Task to carry out: What lines in the records below include the word "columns"? Return each one.

BEGIN Task material

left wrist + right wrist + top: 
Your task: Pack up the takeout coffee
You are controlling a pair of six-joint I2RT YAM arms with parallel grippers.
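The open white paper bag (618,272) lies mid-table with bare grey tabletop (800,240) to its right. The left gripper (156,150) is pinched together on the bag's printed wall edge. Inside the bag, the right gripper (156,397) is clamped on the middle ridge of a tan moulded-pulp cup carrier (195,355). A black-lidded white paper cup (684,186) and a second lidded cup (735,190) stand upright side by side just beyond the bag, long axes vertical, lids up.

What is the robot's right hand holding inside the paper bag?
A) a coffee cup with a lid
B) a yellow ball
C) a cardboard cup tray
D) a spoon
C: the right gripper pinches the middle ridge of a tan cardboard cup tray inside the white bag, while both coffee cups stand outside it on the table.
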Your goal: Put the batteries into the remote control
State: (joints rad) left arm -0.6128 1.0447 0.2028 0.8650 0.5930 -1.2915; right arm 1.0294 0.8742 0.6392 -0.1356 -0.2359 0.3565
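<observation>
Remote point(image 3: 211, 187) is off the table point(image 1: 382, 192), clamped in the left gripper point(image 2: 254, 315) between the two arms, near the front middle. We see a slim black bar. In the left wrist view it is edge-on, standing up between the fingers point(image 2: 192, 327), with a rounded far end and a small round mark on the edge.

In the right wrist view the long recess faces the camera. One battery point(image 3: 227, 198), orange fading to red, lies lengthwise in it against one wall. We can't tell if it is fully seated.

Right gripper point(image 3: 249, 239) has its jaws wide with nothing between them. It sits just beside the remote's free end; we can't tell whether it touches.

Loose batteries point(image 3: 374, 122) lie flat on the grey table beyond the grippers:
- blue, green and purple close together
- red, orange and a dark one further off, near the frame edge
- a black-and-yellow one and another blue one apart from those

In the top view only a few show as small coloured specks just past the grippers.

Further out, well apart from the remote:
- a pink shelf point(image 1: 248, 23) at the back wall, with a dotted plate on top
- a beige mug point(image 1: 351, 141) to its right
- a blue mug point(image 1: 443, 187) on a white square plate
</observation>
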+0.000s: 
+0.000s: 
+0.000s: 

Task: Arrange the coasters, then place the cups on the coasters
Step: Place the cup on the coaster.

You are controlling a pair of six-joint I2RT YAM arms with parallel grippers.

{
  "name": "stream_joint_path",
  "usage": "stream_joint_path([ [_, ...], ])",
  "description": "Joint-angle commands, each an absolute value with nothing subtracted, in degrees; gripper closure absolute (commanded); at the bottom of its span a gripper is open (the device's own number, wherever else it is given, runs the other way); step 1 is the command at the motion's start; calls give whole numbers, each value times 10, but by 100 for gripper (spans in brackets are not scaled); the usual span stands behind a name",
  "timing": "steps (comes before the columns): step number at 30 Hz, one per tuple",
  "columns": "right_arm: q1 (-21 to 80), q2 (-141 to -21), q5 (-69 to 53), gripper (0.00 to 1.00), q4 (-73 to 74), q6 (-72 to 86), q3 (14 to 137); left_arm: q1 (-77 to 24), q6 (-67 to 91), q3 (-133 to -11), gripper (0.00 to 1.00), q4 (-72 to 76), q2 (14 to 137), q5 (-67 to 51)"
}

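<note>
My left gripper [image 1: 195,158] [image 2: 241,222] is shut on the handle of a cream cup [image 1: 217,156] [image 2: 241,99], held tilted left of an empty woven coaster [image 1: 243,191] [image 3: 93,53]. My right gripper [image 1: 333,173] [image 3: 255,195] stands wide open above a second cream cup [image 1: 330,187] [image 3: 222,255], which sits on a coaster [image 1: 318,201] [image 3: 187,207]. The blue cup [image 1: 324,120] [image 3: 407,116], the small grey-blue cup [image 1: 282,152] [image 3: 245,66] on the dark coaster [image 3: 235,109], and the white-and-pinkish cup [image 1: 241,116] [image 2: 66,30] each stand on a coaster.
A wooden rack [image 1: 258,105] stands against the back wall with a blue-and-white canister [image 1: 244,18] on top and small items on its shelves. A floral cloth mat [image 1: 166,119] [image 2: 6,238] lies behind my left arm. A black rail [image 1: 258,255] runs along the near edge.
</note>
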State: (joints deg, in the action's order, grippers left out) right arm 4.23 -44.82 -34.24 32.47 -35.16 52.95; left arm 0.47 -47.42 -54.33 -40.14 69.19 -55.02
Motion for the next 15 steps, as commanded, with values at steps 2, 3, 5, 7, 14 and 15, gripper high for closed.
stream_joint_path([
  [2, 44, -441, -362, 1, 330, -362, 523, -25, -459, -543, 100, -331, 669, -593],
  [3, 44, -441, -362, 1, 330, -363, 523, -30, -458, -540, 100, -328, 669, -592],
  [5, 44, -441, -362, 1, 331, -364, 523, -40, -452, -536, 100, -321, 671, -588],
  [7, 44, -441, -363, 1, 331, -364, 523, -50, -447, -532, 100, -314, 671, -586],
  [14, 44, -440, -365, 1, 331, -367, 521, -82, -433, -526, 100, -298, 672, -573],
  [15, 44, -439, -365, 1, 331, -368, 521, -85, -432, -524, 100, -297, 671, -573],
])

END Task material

Completed exercise:
  "timing": "steps (comes before the columns): step number at 30 Hz, one per tuple",
  "columns": "right_arm: q1 (-21 to 80), q2 (-141 to -21), q5 (-69 to 53), gripper (0.00 to 1.00), q4 (-73 to 74), q6 (-72 to 86), q3 (14 to 137); left_arm: q1 (-77 to 24), q6 (-67 to 91), q3 (-133 to -11), gripper (0.00 to 1.00), q4 (-72 to 76), q2 (14 to 137), q5 (-67 to 51)"

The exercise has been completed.